YOUR TASK:
The answer is every line in the data below that contains the word "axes".

____ COLLECTED DATA

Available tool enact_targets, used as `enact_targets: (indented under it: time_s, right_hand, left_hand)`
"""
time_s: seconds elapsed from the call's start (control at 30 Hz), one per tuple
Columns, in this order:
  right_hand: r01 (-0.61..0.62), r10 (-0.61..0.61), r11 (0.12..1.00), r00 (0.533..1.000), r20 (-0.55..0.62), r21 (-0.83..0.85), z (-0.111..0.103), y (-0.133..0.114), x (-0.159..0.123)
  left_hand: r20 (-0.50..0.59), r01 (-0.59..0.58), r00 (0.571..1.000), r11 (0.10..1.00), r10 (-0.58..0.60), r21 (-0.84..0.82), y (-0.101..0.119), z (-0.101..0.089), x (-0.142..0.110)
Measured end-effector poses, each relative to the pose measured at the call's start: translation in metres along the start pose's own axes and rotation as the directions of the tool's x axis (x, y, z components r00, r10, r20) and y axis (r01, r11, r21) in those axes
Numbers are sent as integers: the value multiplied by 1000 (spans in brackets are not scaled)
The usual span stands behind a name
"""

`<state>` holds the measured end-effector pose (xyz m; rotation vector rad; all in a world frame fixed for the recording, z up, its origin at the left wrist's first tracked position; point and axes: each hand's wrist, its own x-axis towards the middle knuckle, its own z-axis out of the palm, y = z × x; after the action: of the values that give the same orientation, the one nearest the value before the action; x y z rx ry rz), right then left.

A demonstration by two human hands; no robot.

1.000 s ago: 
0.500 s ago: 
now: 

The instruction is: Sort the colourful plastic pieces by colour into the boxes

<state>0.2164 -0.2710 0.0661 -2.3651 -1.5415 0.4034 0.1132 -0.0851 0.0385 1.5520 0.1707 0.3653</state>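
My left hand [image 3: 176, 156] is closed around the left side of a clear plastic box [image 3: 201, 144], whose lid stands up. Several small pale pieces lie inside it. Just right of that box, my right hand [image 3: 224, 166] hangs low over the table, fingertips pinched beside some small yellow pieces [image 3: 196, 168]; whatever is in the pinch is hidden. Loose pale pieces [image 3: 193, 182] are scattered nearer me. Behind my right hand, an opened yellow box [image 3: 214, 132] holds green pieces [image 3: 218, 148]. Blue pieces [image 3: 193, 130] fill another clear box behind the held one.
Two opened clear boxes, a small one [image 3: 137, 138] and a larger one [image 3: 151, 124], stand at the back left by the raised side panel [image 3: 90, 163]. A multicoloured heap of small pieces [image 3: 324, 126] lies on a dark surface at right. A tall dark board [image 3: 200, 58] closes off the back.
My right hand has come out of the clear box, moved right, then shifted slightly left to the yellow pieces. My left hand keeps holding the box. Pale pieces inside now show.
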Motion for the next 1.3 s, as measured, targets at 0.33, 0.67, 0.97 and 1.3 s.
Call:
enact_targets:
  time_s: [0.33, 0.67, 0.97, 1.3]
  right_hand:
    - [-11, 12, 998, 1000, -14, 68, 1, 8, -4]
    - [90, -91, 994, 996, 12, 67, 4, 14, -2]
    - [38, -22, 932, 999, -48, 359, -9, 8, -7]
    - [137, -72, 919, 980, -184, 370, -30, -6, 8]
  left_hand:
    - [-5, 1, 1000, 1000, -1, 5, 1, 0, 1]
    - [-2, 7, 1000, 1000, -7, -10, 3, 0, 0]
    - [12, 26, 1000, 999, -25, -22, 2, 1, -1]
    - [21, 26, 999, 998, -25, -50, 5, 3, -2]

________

TASK RESPONSE:
Measured end-effector poses, each relative to the pose measured at the call's start: translation in metres along the start pose's own axes and rotation as the directions of the tool's x axis (x, y, z components r00, r10, r20) and y axis (r01, r11, r21) in those axes
`<state>` holds the measured end-effector pose (xyz m; rotation vector rad; all in a world frame fixed for the recording, z up, its origin at the left wrist's first tracked position; point and axes: each hand's wrist, its own x-axis towards the middle knuckle, its own z-axis out of the palm, y = z × x; after the action: of the values that give the same orientation, the one nearest the value before the action; x y z rx ry rz), right then left.

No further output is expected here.